Nomes da soberania. Ou a onça caetana
Tarifaço abre janela soberana ao Brasil. Na prática, o consumidor paga caro por bens desatualizados
"Deixe que me sinta mais gente pela ventura de contigo ter andado, de mãos dadas, por caminhos duros ou macios, em horas de riso ou de tristeza".
Antônio Maria, em Discurso a Caymmi.
Quem defende a democracia? Antonio Gueterres ou Donald Trump? Emmanuel Macron ou Netanyahu? A democracia precisa de quem a defenda. Porque, como disse Barack Obama, a democracia não é auto-executável.

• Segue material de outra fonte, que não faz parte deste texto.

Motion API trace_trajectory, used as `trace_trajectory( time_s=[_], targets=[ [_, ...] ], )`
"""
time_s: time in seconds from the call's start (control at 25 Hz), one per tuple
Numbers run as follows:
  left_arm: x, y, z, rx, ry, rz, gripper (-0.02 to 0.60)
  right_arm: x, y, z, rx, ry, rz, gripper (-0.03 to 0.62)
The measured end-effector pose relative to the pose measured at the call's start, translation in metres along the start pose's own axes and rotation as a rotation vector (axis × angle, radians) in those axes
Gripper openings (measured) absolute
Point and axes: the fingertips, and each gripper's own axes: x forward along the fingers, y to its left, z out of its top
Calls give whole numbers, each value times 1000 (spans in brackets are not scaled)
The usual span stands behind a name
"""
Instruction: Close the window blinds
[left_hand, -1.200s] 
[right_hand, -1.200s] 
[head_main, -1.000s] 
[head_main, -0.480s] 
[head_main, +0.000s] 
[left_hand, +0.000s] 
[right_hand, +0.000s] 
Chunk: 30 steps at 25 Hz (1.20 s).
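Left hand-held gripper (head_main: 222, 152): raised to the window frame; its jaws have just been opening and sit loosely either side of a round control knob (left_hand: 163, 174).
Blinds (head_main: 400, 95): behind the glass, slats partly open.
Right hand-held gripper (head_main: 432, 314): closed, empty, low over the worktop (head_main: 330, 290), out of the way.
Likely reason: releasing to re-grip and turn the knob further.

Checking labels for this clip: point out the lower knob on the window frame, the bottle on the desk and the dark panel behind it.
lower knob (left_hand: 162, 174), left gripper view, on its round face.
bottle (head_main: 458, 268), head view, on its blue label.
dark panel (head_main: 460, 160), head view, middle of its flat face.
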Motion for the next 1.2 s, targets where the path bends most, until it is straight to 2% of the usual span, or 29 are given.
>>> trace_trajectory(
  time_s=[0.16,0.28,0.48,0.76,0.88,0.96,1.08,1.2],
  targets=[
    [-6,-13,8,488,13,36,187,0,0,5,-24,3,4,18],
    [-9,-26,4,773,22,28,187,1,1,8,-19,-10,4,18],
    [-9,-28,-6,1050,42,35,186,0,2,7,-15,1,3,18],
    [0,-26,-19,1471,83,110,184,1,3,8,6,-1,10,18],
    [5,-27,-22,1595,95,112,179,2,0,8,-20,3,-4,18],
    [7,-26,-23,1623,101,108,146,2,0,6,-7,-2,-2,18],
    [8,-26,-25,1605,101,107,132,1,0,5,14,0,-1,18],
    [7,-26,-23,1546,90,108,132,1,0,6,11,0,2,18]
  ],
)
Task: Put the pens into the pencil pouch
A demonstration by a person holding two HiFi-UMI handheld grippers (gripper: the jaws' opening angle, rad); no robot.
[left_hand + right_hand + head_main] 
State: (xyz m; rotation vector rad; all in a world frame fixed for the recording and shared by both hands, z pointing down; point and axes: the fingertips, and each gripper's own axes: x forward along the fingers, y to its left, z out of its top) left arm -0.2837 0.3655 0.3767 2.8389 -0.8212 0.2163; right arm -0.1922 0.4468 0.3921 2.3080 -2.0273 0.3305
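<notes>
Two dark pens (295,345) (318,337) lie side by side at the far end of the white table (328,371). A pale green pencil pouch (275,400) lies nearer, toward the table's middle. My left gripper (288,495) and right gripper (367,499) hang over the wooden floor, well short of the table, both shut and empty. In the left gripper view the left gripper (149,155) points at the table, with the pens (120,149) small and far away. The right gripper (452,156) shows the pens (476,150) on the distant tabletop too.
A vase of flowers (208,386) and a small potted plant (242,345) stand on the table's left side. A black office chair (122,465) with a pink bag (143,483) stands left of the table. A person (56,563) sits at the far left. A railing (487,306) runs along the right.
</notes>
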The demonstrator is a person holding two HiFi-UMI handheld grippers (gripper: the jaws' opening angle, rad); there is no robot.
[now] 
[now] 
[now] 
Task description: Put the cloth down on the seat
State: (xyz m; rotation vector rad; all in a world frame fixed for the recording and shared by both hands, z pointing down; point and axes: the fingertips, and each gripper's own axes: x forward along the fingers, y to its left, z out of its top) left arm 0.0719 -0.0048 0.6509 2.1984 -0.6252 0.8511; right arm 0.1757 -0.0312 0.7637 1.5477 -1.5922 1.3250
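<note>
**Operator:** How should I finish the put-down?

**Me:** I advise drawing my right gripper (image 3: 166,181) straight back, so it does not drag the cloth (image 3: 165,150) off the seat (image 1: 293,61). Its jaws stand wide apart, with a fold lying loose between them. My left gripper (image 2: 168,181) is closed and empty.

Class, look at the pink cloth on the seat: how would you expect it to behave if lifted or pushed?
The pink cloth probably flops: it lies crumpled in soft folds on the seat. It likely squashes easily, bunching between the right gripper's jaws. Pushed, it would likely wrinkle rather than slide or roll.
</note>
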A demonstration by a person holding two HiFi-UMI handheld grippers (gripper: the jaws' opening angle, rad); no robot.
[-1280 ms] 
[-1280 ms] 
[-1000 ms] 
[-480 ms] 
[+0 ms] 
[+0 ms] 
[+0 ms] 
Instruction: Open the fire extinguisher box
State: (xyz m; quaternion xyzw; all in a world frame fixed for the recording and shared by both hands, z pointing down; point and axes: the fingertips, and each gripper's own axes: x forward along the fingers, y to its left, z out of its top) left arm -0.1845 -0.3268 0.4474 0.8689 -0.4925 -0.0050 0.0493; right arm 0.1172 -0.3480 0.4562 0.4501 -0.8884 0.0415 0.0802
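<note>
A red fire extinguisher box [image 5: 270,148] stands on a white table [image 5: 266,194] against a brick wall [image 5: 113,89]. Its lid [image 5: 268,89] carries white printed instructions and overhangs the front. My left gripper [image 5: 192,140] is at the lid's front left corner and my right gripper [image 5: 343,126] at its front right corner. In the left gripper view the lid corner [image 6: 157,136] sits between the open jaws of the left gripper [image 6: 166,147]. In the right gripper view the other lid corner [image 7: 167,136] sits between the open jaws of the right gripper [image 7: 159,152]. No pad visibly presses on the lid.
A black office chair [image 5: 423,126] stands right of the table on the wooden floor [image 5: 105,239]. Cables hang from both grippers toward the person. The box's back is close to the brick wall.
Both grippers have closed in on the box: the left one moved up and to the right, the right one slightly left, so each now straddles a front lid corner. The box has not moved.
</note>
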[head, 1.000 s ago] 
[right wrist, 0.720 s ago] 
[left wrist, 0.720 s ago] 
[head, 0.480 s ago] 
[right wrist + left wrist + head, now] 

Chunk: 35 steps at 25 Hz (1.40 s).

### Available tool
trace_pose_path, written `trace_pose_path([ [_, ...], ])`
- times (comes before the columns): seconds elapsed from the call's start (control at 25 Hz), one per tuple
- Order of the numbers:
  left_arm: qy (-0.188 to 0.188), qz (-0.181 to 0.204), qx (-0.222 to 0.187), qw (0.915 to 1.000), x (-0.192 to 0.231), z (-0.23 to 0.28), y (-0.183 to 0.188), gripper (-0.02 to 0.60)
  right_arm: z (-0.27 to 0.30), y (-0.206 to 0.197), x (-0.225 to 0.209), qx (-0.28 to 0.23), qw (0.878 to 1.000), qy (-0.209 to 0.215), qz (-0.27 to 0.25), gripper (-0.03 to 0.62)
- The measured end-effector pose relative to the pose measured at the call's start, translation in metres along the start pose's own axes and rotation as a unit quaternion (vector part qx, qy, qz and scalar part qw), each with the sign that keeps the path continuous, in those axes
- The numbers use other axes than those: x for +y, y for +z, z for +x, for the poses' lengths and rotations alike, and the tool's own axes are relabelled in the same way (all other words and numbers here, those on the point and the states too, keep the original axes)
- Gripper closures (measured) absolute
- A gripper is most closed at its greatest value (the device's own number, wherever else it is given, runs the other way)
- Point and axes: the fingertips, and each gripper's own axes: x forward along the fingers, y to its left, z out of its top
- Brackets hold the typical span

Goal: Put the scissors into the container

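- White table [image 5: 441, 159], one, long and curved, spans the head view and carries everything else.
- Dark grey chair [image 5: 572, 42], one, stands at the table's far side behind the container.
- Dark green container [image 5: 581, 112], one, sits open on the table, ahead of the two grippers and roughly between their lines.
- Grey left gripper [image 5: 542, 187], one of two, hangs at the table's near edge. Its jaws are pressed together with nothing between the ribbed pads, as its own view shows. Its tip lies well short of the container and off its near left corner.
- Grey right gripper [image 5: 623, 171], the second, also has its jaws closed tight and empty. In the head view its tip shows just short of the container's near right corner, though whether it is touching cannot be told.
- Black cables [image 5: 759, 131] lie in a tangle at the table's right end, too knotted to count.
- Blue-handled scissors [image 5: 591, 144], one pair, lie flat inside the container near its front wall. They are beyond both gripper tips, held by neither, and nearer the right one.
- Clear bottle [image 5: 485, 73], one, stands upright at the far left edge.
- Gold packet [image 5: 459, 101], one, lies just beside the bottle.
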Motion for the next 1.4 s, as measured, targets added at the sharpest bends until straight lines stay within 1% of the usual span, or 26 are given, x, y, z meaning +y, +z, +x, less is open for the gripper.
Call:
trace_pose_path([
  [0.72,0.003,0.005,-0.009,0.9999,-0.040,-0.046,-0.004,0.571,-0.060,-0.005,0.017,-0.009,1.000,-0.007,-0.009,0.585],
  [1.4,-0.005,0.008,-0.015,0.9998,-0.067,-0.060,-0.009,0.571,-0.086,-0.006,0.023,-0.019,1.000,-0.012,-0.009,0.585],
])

No mundo contemporâneo, a democracia sobrevive ou é morta no campo sensível das instituições. Por meio da infiltração (ou não) de atos ilegais no aparelho do Estado. Feita por golpistas que buscam destruir o regime democrático. Pregando a mentira sobre o funcionamento de órgãos do Estado; ou exercendo chantagem política na elaboração de leis mediante o controle do Legislativo; ou substituindo juízes por julgadores de sua confiança para subjugar o Judiciário.
O tarifaço de Trump abre janela soberana ao Brasil. Porque a economia brasileira é uma das mais fechadas do mundo. Com muro tarifário de valores acima da média mundial. Na prática, o consumidor brasileiro paga caro por bens desatualizados. Na tecnologia e na inovação. Por isso, os produtos nacionais não são competitivos no mercado mundial. É urgente abrir o mercado brasileiro. Baixando tarifas. E aumentando a produtividade. Para ter competitividade.
Esta é uma dimensão da soberania brasileira. Soberania que compreende várias ouras dimensões. Esta ideia me veio após o almoço. Passando por minha estante. Desfilando títulos e autores lá desarrumados. À medida que os ia vendo, sentia na retina (e na alma) nosso país. Ali estão pedaços da soberania brasileira. Na economia, na arquitetura, na literatura, na ecologia, no cinema, na tecnologia, na gestão, na saúde, na educação. Porque soberania são realizações, tradições, crenças, o conjunto de fazeres de um povo.
Assim: Roberto Campos, Celso Furtado, Edmar Bacha, Oscar Niemayer, Aloísio Magalhães, Lina Bo Bardi, Roberto Burle Marx, Clovis Cavalcanti, Sebastião Salgado, Marina Silva, Ailton Krenak, Glauber Rocha, Kleber Mendonça Filho, Fernanda Torres, Fernanda Montenegro, Nelson Pereira dos Santos, Cacá Diegues, Arnaldo Jabor, Walter Sales, Heitor Villa lobos, Antônio Carlos Jobim, Chico Buarque, Pixinguinha, Gilberto Gil, Ary Barroso, Cândido Portinari, João Câmara, Cícero Dias, Guimarães Rosa, João Cabral de Melo Neto, Clarice Lispector, Machado de Assis, Carlos Drummond de Andrade, Mario de Andrade, Gilberto Freyre, Anísio Teixeira, Paulo Freire, Pelé, Garrincha, Ronaldo fenômeno, Nise da Silveira, Carlos Chagas, Ivo Pitangui, Roberto Marinho, Assis Chateaubriand, Antônio Ermírio de Moraes, Olavo Setubal. E Joãozinho Trinta.
Aqui está a soberania brasileira. Representada por fração de sua inteligência. Aqui está breve expressão da ciência e da arte brasileiras. Quando se fala em soberania, é desses valores e suas obras que se está tratando.
No final de contas, o tarifaço abriu espaço soberano ao Brasil. Por ele, reapareceu na janela da várzea, onde moro, a onça caetana. Onça caetana é personagem de Ariano Suassuna. Em O Romance da Pedra do Reino. A onça é uma alegoria. Animando elemento estético. No imaginário popular. Diante da dureza da vida. Em problema doméstico ou ameaça de fora. A onça caetana, vestida de coragem lúdica, venceu a traição. E desfraldou, no azul da lucidez, o sonho da beleza de fazer o bem. O justo.